In the data mining scenario depicted in Fig. 2, a user represents either a person or an organization. Also, one user can play multiple roles at once. For example, in the Target story we mentioned above, the customer plays the role of data provider, and the retailer plays the roles of data collector, data miner and decision maker. By differentiating the four different user roles, we can explore the privacy issues in data mining in a principled way. All users care about the security of sensitive information, but each user role views the security issue from its own perspective. What we need to do is to identify the privacy problems that each user role is concerned about, and to end appropriate solutions the problems. Here we briefly describe the privacy concerns of each user role.
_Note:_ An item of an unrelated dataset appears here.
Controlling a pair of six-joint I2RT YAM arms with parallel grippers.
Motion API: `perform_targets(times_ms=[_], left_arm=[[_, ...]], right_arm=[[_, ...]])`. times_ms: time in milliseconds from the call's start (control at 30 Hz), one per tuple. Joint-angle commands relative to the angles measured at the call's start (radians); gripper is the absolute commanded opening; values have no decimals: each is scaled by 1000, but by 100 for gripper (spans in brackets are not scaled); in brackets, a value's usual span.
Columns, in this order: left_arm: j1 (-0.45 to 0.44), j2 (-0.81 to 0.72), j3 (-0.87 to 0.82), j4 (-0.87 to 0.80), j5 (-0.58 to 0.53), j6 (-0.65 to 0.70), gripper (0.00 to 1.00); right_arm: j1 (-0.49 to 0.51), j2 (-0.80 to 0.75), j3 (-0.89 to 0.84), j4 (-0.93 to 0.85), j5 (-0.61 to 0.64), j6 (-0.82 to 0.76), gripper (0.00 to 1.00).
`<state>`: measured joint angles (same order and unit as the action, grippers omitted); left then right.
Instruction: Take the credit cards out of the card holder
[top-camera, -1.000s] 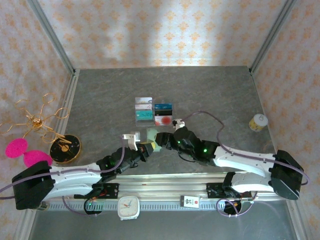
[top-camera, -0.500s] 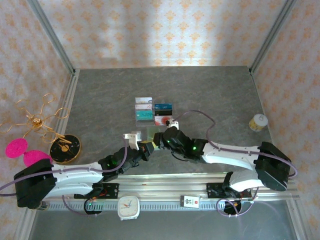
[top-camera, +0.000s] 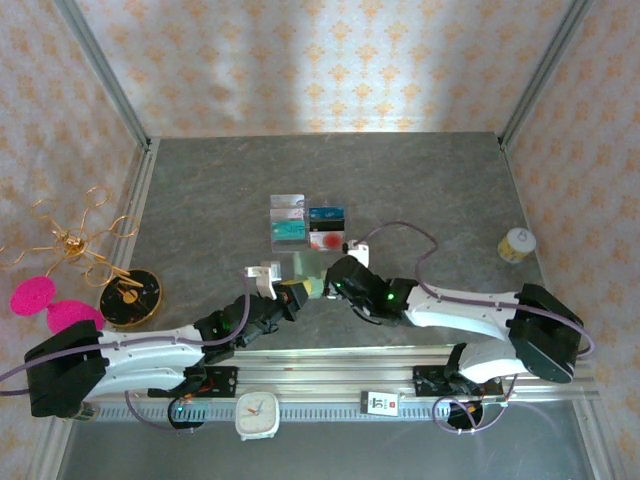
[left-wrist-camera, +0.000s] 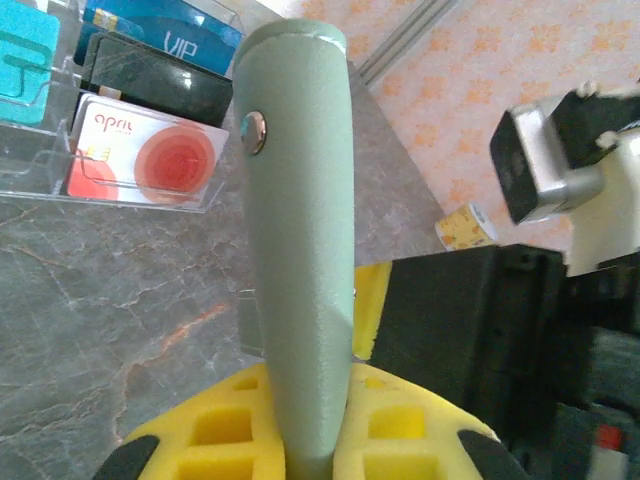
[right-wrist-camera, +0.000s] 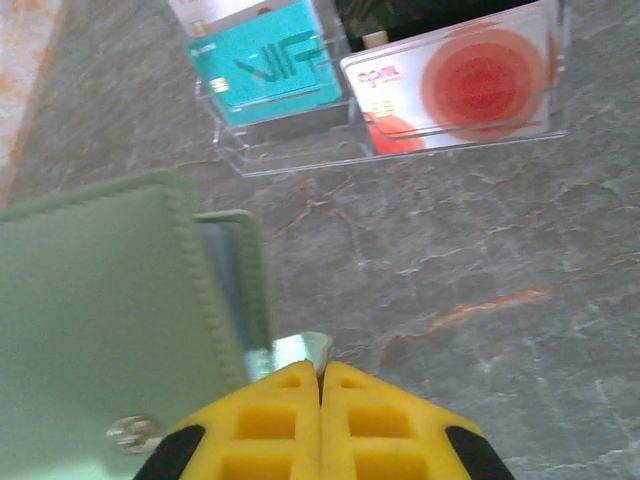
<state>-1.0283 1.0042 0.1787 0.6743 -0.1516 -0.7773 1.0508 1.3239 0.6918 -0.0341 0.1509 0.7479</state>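
Right pincer tight on perhaps a card corner at wallet edge

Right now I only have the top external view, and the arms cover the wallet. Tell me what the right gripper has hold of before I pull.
Observer: In the right wrist view the right gripper is shut on the pale corner of a credit card poking out of the card holder.
Operator: Check the left side's hold too.
Observer: In the left wrist view the left gripper is shut on the card holder, which sticks straight out from between the yellow pads, edge-on to the camera.
Operator: Tell me how far out the card is.
Observer: Barely. A blue-grey strip of it shows between the holder's two layers, and the rest is hidden inside.
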Motion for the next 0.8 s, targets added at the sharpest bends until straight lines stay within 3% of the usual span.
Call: perform_targets(times_ms=[0,233,400,500,633,767], left_arm=[[-10,16,-24,97,27,-44,0],[43,125,29,36,172,-83,0],[122,227,51,-20,299,-139,19],[133,257,83,-97,319,-134,43],[149,193,82,-164,279,-125,62],[152,36,68,-268,176,-89,70]], right_arm=[[-27,-60,-57,-20,17,-16,0],[-48,-106,-165,63,-126,-31,0],[-48,-109,-209,82,-127,-10,0],[-46,-97,-221,88,-131,-9,0],[-45,-53,-214,84,-132,-20,0],[-43,-20,-153,62,-153,-82,0]])
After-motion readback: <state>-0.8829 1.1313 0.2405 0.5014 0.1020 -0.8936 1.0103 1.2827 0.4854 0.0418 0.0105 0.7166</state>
Detailed discussions will be presented in following sections.
1) DATA PROVIDER
The major concern of a data provider is whether he can control the sensitivity of the data he provides to others. On one hand, the provider should be able to make his very private data, namely the data containing information that he does not want anyone else to know, inaccessible to the data collector. On the other hand, if the provider has to provide some data to the data collector, he wants to hide his sensitive information as much as possible and get enough compensations for the possible loss in privacy.
2)DATA COLLECTOR
The data collected from data providers may contain individuals' sensitive information. Directly releasing the data to the data miner will violate data providers' privacy, hence data modification is required. On the other hand, the data should still be useful after modification, otherwise collecting the data will be meaningless. Therefore, the major concern of data collector is to guarantee that the modified data contain no sensitive information but still preserve high utility.
3) DATA MINER
The data miner applies mining algorithms to the data provided by data collector, and he wishes to extract useful information from data in a privacy-preserving manner. As introduced in Section I-B, PPDM covers two types of protections, namely the protection of the sensitive data themselves and the protection of sensitive mining results. With the user role-based methodology proposed in this paper, we consider the data collector should take the major responsibility of protecting sensitive data, while data miner can focus on how to hide the sensitive mining results from untrusted.
4) DECISION MAKER
As shown in Fig. 2, a decision maker can get the data mining results directly from the data miner, or from some Information Transmitter. It is likely that the information transmitter changes the mining results intentionally or unintentionally, which may cause serious loss to the decision maker. Therefore, what the decision maker concerns is whether the mining results are credible. In addition to investigate the privacy-protection approaches adopted by each user role, in this paper we emphasize a common type of approach, namely game theoretical approach, that can be applied to many problems involving privacy protection in data mining. The rationality is that, in the data mining scenario, each user pursues high self-interests in terms of privacy preservation or data utility, and the interests of different users are correlated. Hence the interactions among different users can be modelled as a game. By using methodologies from game theory, we can get useful implications on how each user role should behaviour in an attempt to solve his privacy problems.